Алекс убрал дуло от ее виска и стал медленно водить им по ляжке.

Шептал с улыбкой:

– Вот видишь, как? Видишь? Вот так, да, вот так… Как приятно. Моей девочке приятно, не кому-нибудь. Конечно, приятно. Сильно приятно…

Нина перестала дрожать, стала медленно облизывать губы, открывая глаза наполовину и снова смыкая их. Она покачивалась в такт его движениям. Выпрямила ноги, развела их в стороны, сползла чуть ниже.

– Мой хороший… Боже… Как хорошо…

Алекс швырнул пистолет на пол:

– Говори мне, говори… Я… Я приму каждое твое слово, как новорожденного младенца на руки. Говори же… Расскажи мне… Я должен знать все, что ты видела вчера в камере. Я купил ее только для тебя, – он сложил руки на груди в молитвенном жесте, притворно закатил глаза, – да возрадуется, сидя на своих кислотных облаках, благословенный Учитель Джон…

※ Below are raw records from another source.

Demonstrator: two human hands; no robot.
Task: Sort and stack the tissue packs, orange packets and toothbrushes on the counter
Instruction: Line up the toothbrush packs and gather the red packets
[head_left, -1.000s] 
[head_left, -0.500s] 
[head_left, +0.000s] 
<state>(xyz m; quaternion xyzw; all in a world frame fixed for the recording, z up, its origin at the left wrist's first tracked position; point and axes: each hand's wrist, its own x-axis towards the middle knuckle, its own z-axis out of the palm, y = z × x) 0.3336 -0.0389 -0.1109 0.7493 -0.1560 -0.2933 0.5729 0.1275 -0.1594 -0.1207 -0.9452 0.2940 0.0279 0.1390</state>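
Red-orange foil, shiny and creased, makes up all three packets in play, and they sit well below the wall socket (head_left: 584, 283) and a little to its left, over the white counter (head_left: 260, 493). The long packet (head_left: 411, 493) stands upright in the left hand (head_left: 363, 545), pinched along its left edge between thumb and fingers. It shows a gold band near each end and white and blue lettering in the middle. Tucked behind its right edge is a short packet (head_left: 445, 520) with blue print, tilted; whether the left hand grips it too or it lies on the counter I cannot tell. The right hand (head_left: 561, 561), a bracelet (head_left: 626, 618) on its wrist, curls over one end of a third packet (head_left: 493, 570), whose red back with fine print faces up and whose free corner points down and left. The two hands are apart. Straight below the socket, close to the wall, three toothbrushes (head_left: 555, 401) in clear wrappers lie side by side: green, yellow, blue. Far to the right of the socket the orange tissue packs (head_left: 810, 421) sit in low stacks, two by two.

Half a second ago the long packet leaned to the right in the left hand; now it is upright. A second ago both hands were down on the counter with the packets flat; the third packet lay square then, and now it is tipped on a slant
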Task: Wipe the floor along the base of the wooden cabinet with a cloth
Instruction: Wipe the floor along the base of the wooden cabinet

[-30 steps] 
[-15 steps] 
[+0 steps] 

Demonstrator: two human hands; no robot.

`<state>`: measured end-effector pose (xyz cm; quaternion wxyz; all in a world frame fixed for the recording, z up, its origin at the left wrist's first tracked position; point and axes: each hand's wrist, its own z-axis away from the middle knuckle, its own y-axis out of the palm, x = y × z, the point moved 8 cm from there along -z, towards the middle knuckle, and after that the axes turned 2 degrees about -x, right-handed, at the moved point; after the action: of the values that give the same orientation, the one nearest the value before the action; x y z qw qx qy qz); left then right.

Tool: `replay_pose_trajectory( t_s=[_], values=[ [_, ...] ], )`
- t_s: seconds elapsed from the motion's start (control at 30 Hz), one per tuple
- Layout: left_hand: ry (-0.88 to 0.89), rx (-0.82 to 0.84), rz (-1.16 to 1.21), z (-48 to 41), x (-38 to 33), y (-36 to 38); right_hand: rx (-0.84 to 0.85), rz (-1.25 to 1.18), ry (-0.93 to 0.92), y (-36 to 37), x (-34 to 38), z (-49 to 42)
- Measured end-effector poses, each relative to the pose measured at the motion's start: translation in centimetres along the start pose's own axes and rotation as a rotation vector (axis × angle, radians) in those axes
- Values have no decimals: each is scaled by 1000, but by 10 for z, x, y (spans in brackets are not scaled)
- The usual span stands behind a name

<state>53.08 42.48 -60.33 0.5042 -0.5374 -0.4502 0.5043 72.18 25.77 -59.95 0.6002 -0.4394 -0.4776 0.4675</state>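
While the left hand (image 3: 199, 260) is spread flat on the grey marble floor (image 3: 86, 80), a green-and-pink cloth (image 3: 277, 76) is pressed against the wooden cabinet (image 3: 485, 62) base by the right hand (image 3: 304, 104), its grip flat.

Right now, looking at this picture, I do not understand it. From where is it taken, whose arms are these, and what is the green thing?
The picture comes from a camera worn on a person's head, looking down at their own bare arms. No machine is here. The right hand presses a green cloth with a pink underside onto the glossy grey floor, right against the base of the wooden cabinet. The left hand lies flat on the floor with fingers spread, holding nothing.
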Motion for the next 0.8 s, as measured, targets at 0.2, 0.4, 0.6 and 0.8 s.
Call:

Нина несколько раз вздохнула, закрыла глаза. Веки запорхали как крылышки.

Начала говорить, но будто сомневалась в каждом звуке, слоге, слове:

– Когда я вошла туда, внутри было почти темно. Лишь одна тусклая лампочка мерцала высоко под потолком. Ее свет словно сообщал мне что-то. Сначала казалось, что она просто моргает. Потом я будто проникла в ее таинственный язык. Я даже услышала голос – голос лампочки. Он был похожим на… звуки, издаваемые младенцем. Я приложила столько усилий, чтобы понять его сообщения. Точно знала – они исполнены смысла. Но стоило пониманию прикоснуться к краешку моего разума, как голос стихал, а лампочка снова становилась просто мигающей лампочкой. Понимание было совсем рядом, но ускользало в последний момент.